Back in January, when inflation had just peaked at double digits and the ECB hiking cycle was in full swing, several analysts were bullish. Both leveraged funds and institutional investors have held a net long position on the euro for nearly a year, helping the currency steadily recover from a two-decade low reached in late 2022.
Now though, the outlook is far less clear.
While consumer-price growth has eased materially, data due later on Thursday is expected to show inflation is still running far too hot. At the same time, weak PMI data released last week suggests the impact of rate increases is finally beginning to show.

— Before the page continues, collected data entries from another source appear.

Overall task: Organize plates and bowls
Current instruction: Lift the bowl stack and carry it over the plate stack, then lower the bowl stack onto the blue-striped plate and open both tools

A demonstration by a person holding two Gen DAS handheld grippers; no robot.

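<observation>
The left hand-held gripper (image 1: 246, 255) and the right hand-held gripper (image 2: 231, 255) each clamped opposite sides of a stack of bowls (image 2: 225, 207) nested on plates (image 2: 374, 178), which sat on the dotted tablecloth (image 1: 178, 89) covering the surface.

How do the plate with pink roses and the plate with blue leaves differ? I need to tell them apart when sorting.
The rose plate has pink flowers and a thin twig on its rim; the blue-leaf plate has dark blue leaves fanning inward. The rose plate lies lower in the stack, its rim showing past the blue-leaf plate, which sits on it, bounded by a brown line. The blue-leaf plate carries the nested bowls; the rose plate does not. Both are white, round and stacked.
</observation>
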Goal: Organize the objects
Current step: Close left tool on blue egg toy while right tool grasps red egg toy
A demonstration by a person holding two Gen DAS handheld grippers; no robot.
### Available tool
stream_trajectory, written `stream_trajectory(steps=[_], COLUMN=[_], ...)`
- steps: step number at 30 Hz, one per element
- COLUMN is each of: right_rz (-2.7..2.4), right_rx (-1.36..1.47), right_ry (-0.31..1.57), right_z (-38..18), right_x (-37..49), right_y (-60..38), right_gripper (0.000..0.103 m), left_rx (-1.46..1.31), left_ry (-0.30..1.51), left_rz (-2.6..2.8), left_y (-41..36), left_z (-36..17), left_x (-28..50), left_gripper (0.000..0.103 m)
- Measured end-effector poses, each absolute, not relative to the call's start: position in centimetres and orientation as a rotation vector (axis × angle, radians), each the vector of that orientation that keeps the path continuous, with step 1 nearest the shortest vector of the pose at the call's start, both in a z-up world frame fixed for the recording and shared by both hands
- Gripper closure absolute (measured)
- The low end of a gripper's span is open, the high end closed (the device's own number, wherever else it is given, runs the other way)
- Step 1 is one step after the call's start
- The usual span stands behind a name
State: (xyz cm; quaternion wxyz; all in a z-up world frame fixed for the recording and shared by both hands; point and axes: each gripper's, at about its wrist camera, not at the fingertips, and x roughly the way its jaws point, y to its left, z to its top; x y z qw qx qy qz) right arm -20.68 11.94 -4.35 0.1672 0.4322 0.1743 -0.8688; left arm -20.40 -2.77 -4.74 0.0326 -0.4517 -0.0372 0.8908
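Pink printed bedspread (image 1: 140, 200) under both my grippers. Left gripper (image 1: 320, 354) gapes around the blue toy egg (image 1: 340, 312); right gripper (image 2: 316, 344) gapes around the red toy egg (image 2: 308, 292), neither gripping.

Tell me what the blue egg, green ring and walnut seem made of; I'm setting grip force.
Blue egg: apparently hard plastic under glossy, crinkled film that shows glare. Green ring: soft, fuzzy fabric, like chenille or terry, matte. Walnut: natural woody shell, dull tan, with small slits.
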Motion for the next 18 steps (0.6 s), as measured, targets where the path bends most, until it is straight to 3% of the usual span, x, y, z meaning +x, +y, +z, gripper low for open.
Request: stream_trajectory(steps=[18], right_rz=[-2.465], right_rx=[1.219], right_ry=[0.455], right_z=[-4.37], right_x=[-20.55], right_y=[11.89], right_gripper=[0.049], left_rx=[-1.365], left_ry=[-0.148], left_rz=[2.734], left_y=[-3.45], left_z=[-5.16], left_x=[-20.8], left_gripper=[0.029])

“Under this scenario, the market should be questioning if it remains too long euro,” said Jane Foley, head of currency strategy at Rabobank.
As far as money markets are concerned, policymakers will wrap up the tightening cycle after a final quarter-point hike to 4% later this year, but will opt for a pause in September.

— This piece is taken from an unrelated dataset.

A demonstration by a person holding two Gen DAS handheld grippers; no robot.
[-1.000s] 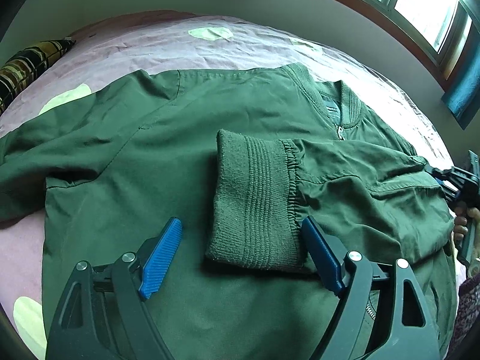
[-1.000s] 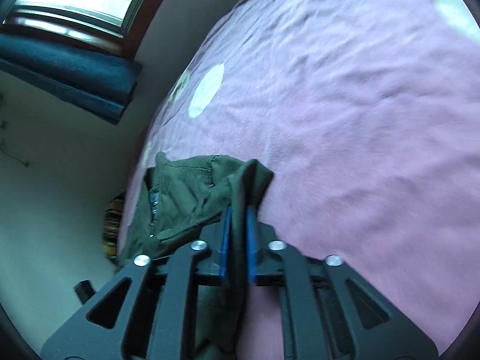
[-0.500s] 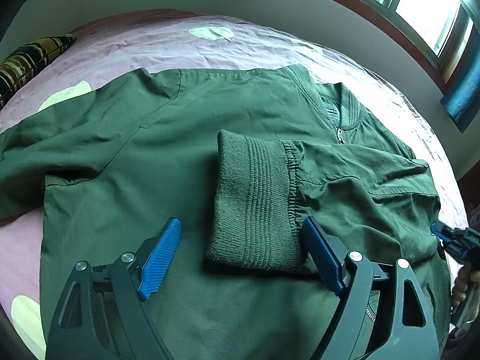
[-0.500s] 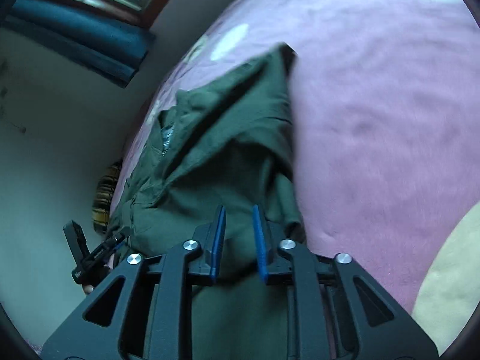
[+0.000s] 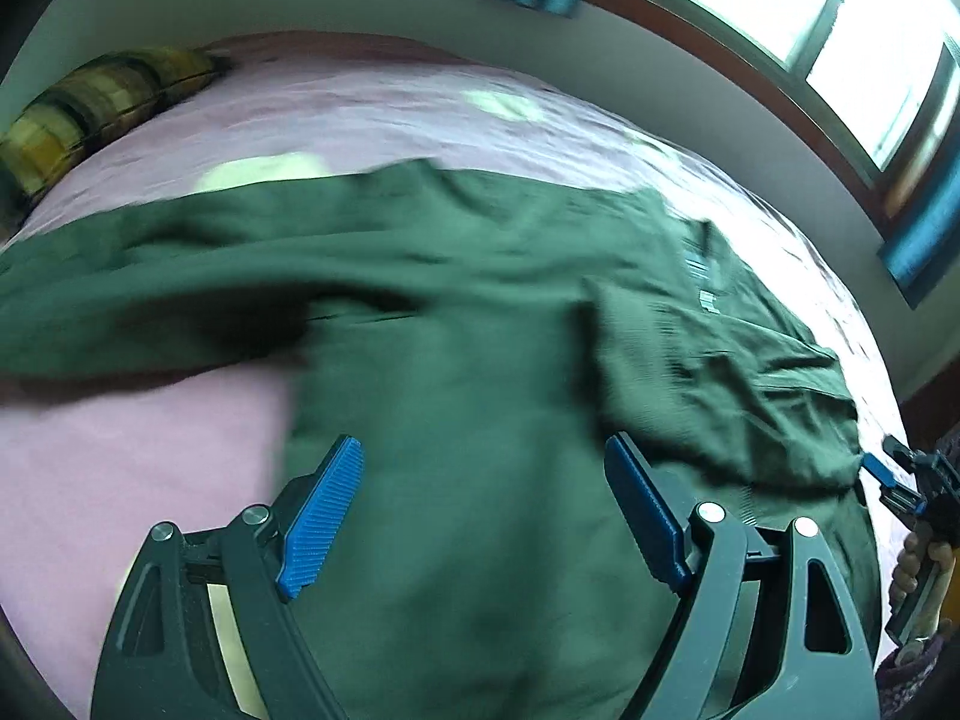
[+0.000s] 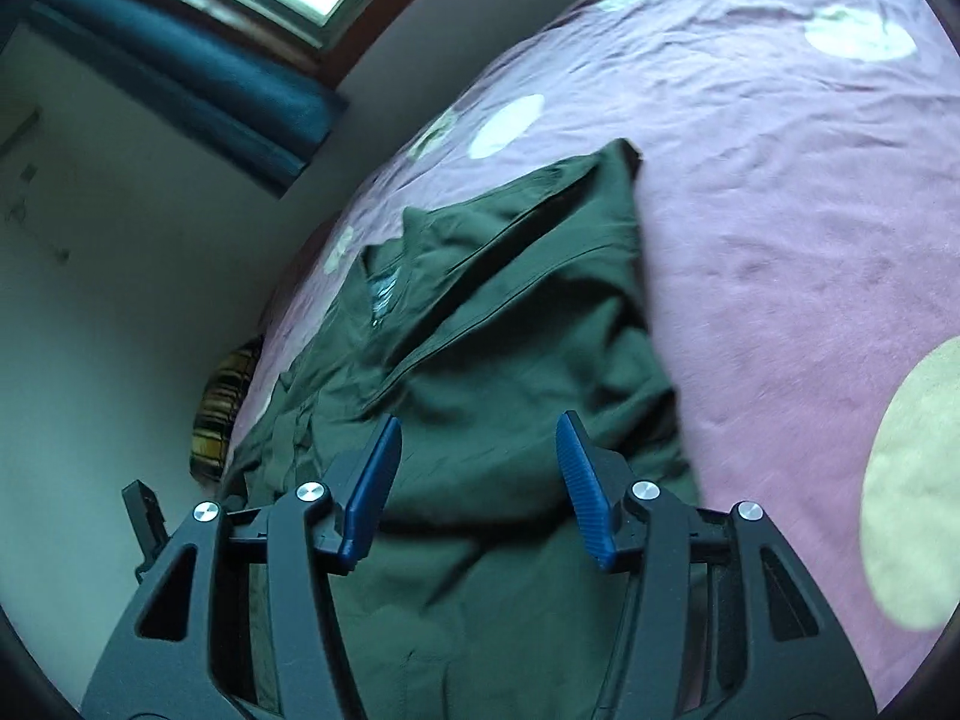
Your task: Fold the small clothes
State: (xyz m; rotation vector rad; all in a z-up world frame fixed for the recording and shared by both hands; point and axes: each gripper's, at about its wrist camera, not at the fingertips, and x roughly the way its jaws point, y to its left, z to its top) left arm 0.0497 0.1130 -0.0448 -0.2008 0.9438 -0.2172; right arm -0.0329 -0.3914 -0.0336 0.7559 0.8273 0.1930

Analysts meanwhile have adjusted their expectations, with the median forecast in a Bloomberg survey dipping to $1.10by the end of the year, from $1.12 just last week.
On the technical side, momentum indicators have softened, with a break of the euro-dollar 200-day moving average clearing the way for more losses. Options markets suggest traders are growing bearish, with the premium to own downside exposure widening lately.
Adding to the pressure on the euro area is a brewing economic crisis in China, which is a bigger trading partner for the bloc than the US. Slowing Chinese demand could crimp exports from Germany and other countries in the region.
“We have shifted from a market narrative of a ‘soft landing’ US disinflation theme to the risk of a slowdown in China and Europe developing as the new narrative,” Nomura’s currency strategist Jordan Rochester wrote in a note.
Even HSBC Holdings Plc’s Dominic Bunning, who has one of the highest forecasts for the euro by the end of the year at $1.15, said it is becoming “harder and harder” to stay bullish as the data downturn in recent weeks signals a “cyclical challenge.”
Given the divergence in the economic outlook for Europe and the US, Peter Vassallo, a portfolio manager at BNP Paribas Asset Management, said the euro should be trading close to $1.02 — not far off the lowest level against the dollar in two decades reached last year.
“I’m actually surprised the selloff in recent weeks has not been more dramatic,” he said. “When we talk about the resilience of global growth and the resilience of the world economy, really what it is is US resilience.”